## TASK DIRECTIONS
Take the material below and reproduce, word for word, only the lines from the line with "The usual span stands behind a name" through the line with "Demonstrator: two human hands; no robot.".

## COLLECTED DATA
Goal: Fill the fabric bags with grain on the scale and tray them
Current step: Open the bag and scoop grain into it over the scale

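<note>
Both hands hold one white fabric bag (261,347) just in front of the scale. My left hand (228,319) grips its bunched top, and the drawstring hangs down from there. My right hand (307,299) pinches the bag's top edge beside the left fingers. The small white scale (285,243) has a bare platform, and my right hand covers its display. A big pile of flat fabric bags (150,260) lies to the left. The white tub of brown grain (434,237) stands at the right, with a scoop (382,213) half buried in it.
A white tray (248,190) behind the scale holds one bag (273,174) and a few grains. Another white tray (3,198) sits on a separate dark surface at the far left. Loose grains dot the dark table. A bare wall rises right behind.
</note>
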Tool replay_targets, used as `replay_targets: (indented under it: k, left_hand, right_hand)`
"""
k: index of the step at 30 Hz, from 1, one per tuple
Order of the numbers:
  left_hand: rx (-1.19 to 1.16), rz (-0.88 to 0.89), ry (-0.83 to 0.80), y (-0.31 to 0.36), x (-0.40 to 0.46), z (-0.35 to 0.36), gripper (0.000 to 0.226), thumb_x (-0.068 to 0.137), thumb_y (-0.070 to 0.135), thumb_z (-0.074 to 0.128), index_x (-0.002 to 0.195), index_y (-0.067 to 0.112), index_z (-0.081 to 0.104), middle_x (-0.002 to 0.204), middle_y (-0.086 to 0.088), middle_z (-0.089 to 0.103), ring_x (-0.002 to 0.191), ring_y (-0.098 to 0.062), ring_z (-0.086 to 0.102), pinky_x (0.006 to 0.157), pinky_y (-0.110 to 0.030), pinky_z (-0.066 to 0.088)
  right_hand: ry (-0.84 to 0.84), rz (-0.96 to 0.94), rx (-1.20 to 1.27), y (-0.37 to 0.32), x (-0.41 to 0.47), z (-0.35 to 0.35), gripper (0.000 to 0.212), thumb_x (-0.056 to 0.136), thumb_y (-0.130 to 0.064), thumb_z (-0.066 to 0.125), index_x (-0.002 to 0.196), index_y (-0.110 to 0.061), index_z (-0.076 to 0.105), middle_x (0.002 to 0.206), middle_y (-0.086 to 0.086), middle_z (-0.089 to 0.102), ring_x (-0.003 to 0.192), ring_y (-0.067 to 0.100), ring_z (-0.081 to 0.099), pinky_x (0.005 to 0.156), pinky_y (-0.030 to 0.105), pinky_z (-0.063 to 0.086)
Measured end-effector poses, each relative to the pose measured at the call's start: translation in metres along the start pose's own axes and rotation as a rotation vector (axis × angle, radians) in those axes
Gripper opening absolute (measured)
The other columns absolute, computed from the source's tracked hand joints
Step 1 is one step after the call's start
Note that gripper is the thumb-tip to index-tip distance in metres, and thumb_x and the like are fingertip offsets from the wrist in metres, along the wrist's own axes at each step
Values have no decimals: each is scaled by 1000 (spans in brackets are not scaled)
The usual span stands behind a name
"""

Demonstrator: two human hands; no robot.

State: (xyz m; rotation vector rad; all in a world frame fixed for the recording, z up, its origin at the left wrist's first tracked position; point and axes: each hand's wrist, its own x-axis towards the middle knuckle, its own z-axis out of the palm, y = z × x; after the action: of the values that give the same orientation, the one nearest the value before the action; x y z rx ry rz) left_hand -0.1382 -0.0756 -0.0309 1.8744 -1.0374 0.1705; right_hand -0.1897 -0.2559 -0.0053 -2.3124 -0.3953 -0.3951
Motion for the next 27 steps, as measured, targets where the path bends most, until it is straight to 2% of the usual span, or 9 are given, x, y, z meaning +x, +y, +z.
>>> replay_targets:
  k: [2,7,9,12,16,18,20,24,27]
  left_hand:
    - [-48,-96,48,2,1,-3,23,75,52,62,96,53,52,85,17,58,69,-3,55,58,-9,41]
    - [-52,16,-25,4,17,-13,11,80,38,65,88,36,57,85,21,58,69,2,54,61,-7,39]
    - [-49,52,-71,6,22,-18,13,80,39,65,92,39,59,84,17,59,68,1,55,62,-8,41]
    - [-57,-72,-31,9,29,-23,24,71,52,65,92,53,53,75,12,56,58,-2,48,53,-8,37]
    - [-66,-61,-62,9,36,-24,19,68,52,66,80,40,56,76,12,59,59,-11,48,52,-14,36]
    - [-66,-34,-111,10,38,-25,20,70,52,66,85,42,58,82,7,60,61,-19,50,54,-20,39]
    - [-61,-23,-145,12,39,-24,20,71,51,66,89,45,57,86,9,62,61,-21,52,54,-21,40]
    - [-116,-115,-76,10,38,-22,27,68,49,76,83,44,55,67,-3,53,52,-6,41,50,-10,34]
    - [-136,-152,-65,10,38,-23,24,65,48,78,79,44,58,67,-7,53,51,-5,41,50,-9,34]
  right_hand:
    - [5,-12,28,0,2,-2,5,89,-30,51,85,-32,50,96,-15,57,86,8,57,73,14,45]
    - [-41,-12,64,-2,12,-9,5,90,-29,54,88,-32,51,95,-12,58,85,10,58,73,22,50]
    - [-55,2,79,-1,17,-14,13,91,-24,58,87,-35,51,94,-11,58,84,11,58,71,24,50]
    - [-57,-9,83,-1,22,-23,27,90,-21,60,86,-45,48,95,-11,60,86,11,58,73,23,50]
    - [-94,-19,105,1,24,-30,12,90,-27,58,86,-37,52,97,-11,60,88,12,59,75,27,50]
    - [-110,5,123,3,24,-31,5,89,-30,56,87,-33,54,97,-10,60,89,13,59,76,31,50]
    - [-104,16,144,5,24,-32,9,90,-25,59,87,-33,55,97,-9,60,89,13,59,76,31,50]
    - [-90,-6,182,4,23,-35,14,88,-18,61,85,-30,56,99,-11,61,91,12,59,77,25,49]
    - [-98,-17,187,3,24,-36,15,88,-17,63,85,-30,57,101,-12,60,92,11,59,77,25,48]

## EXERCISE OUTPUT
The usual span stands behind a name
"""

Demonstrator: two human hands; no robot.

Nothing more is required for this answer.